Industry chains and value chains

It was interesting to look at the copy and storytelling of this TWS’ piece sponsored by Ministry of Trade & Industry. The main message is around skills and jobs upgrading and the changing economic situation of a country that developed. I appreciated the empathy and recognising that the economic shifts do cause people to be left behind. But the idea of applying a one-size-fits-all solution to the broad economic shift seem simplistic to me.

The fact that the country embark on a kind of industrialism does not require all its people to do the same. When the UK was undergoing the industrial revolution, the French and Italians started forming artisan guilds and creating systems of artistic and craft authenticity verifications to protect and price their products better. When Frito-Lays or other big brands moved their potato chip making operations to developing countries, the developed European farms started making their own chips and marketing them at prices that are 4-5 times.

Sure, there is more technical components involved in the premium versions and probably more work went into the marketing, packaging and consumer experience. But this is precisely the sort of product development and market-growth thinking that Singaporeans need to move into the next stage of our development.
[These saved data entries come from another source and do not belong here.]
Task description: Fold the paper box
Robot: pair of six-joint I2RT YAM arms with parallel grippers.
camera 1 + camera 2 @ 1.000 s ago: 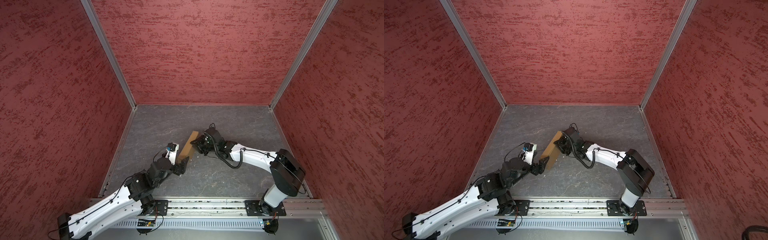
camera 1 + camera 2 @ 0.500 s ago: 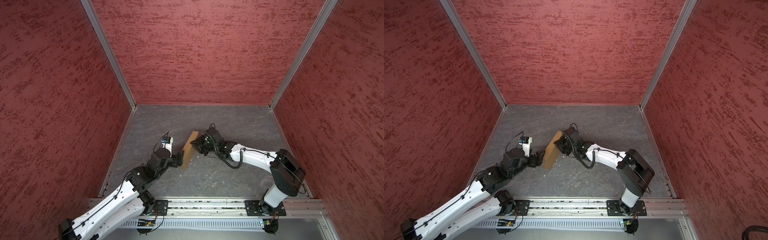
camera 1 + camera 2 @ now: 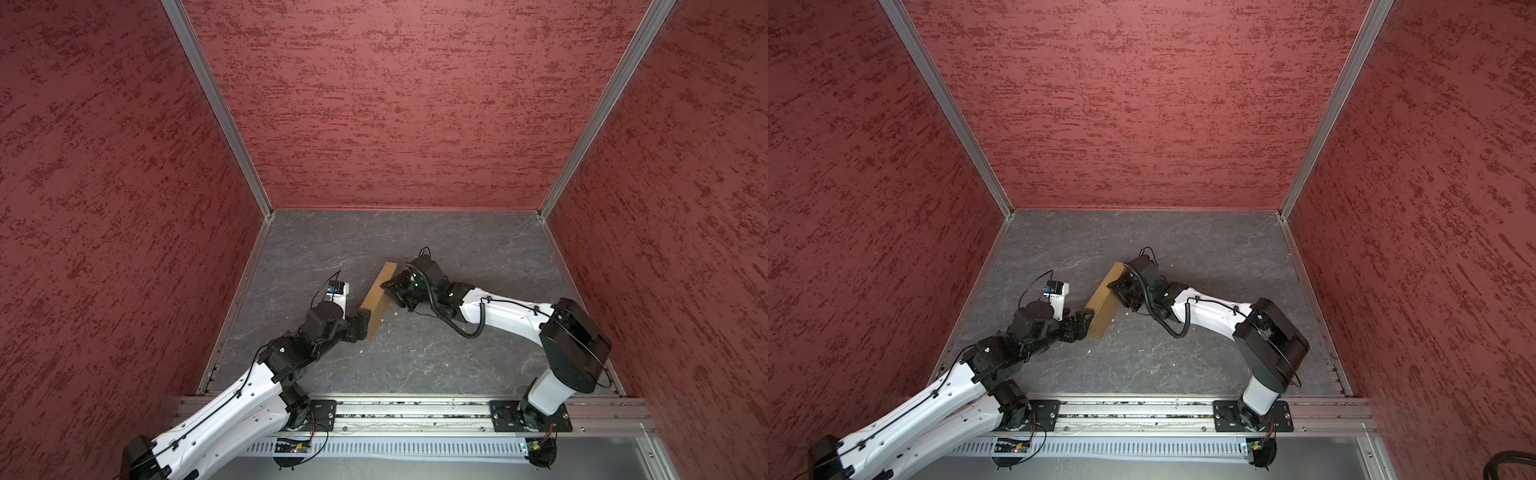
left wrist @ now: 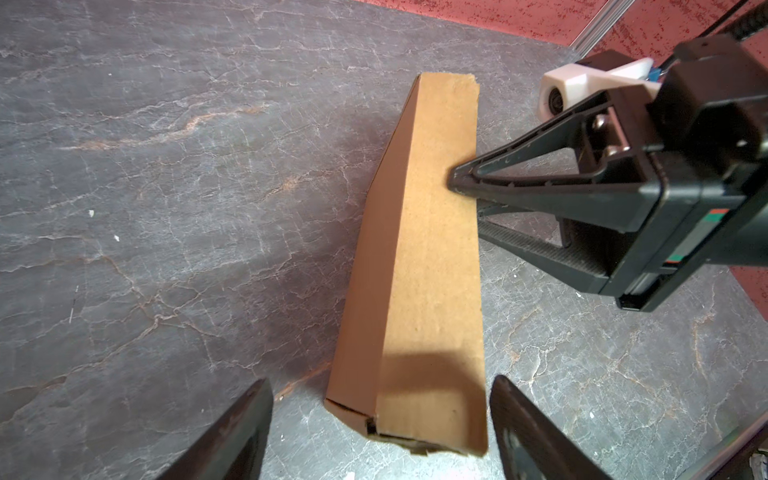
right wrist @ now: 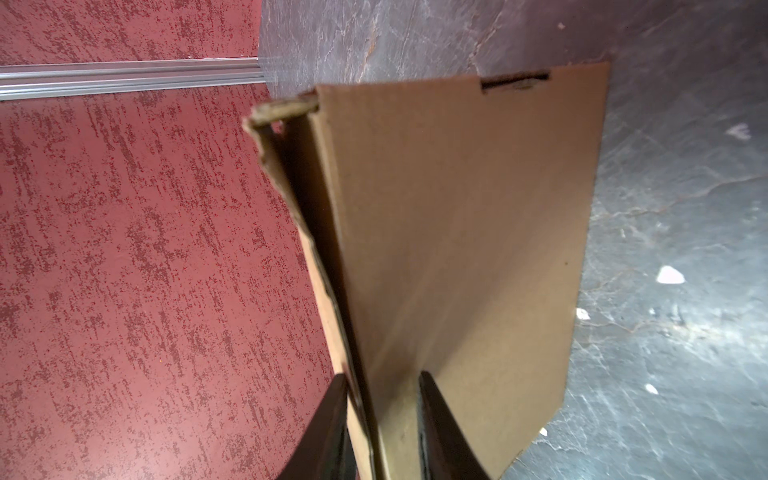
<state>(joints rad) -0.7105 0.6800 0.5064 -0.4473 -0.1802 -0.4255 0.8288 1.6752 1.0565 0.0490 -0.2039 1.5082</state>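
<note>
Right gripper (image 5: 380, 386) reaches in low, pinching the paper box (image 3: 376, 299), which stands on edge. Left gripper (image 4: 380, 399) is stretched forward with fingers wide apart. The box end sits between them, not touching.

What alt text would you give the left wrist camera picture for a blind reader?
The paper box, folded tan cardboard held on edge, is pinched at one long edge by the right gripper. The left gripper, fingers open, flanks its near end without touching, over a grey marbled table.

A robot lab cell (boxed in on three sides): red textured walls (image 3: 395, 104), aluminium posts (image 3: 217, 108), grey marbled surface (image 3: 415, 357), two arms (image 3: 232, 411) (image 3: 511, 320) on a rail (image 3: 415, 409).
</note>
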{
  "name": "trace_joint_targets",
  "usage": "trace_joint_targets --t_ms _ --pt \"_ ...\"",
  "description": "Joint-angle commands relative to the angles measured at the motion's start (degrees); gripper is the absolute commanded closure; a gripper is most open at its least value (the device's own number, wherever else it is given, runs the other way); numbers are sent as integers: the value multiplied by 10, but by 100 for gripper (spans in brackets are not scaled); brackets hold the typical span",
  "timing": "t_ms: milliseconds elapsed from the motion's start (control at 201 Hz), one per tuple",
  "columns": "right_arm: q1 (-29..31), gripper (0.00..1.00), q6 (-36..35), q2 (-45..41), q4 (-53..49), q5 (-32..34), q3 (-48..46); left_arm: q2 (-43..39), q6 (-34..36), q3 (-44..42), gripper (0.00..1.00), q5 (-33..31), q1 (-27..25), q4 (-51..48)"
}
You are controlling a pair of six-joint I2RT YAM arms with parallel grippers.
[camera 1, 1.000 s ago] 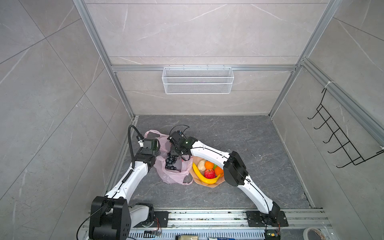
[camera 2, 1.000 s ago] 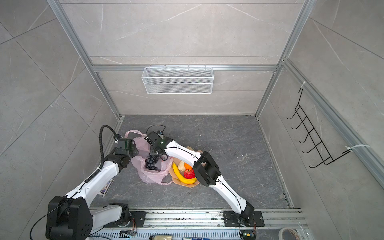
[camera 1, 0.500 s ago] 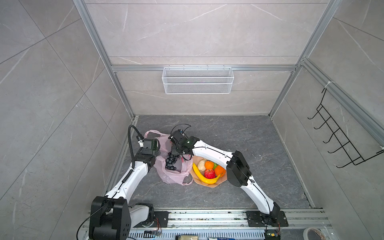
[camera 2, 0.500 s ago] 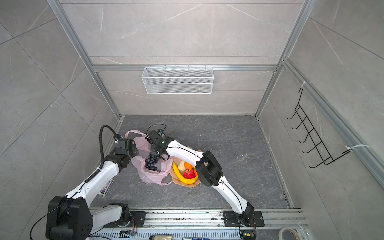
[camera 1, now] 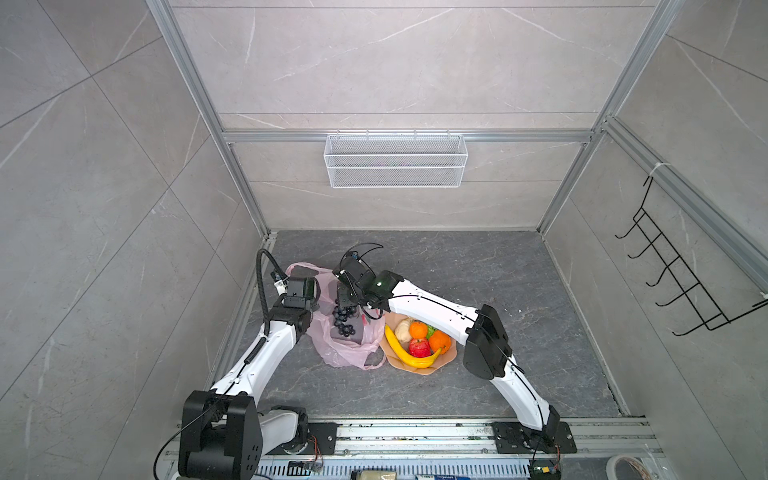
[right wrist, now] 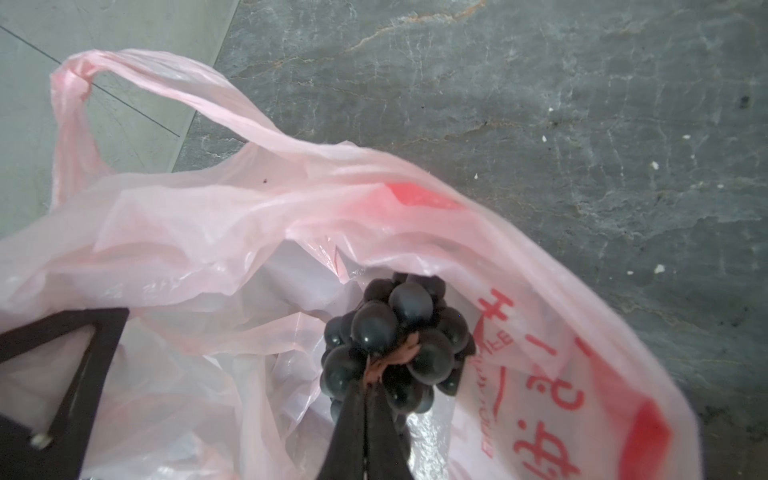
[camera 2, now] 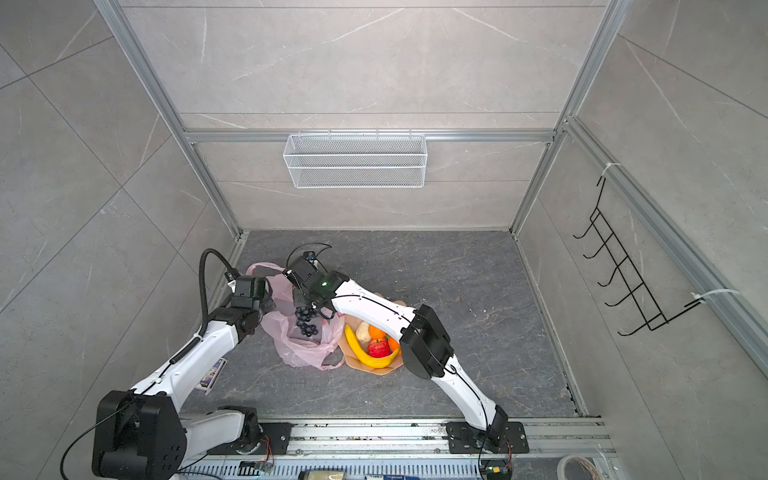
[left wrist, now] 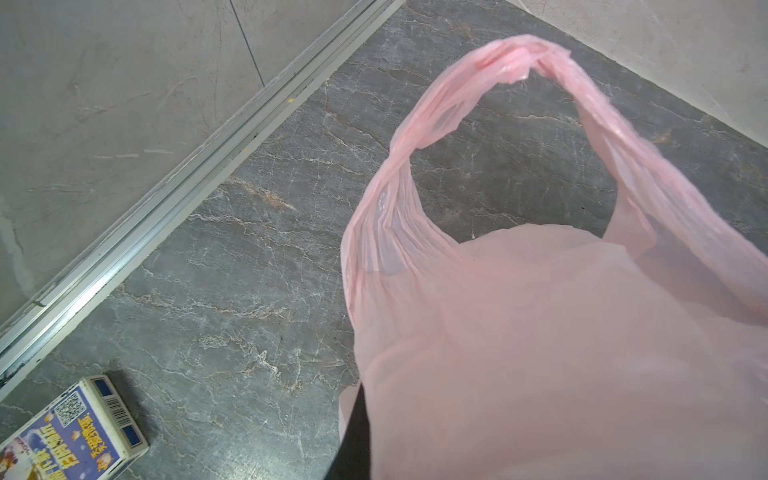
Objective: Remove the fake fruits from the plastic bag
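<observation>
The pale-pink plastic bag (camera 1: 347, 347) lies open on the floor in both top views. My right gripper (right wrist: 368, 376) is shut on the stem of the dark purple grape bunch (right wrist: 399, 345), which hangs over the bag's mouth (camera 1: 344, 322). My left gripper (camera 1: 314, 293) is shut on the bag's rim; in the left wrist view the bag (left wrist: 540, 332) covers the jaws except one dark finger (left wrist: 353, 436). On the peach plate (camera 1: 419, 370) lie a banana (camera 1: 409, 355), two oranges (camera 1: 418, 330), a red apple (camera 1: 419, 347), a cream lump (camera 1: 402, 328) and a green fruit (camera 1: 432, 331).
A small printed card box (left wrist: 70, 432) lies on the floor by the left wall rail (left wrist: 187, 195). A white wire basket (camera 1: 395, 160) hangs on the back wall and a black hook rack (camera 1: 681, 282) on the right wall.
The right arm's elbow has shifted slightly to the right. The grape bunch hangs almost where it was, and the left arm has not moved.
</observation>
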Motion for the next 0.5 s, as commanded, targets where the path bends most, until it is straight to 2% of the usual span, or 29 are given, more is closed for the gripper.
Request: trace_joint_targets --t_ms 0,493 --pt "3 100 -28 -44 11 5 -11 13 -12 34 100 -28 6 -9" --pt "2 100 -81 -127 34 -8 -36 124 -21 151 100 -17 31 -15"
Manufacturing value-add and improvement in Singapore can be achieved by having more economic promotion, tax incentives and being able to gather a bunch of competent people able to participate in the production. That is because we are small and rely on MNCs investing in manufacturing capacity. And that MTI push for people to become cogs of such industrialism is based on this strategy. Yet as an individual, I don’t know how optimal this is. I find it simply makes us even more fragile and at the whims of the industrialism.

I’m not sure how worthwhile it is to develop stronger manufacturing base driven by our homegrown technologies and research. We do have that strategy in place and try to move in that direction as well. But we are stuck as second class folks in the game if we continue to encourage the majority to remain as cogs in that industrialism perpetuated by others.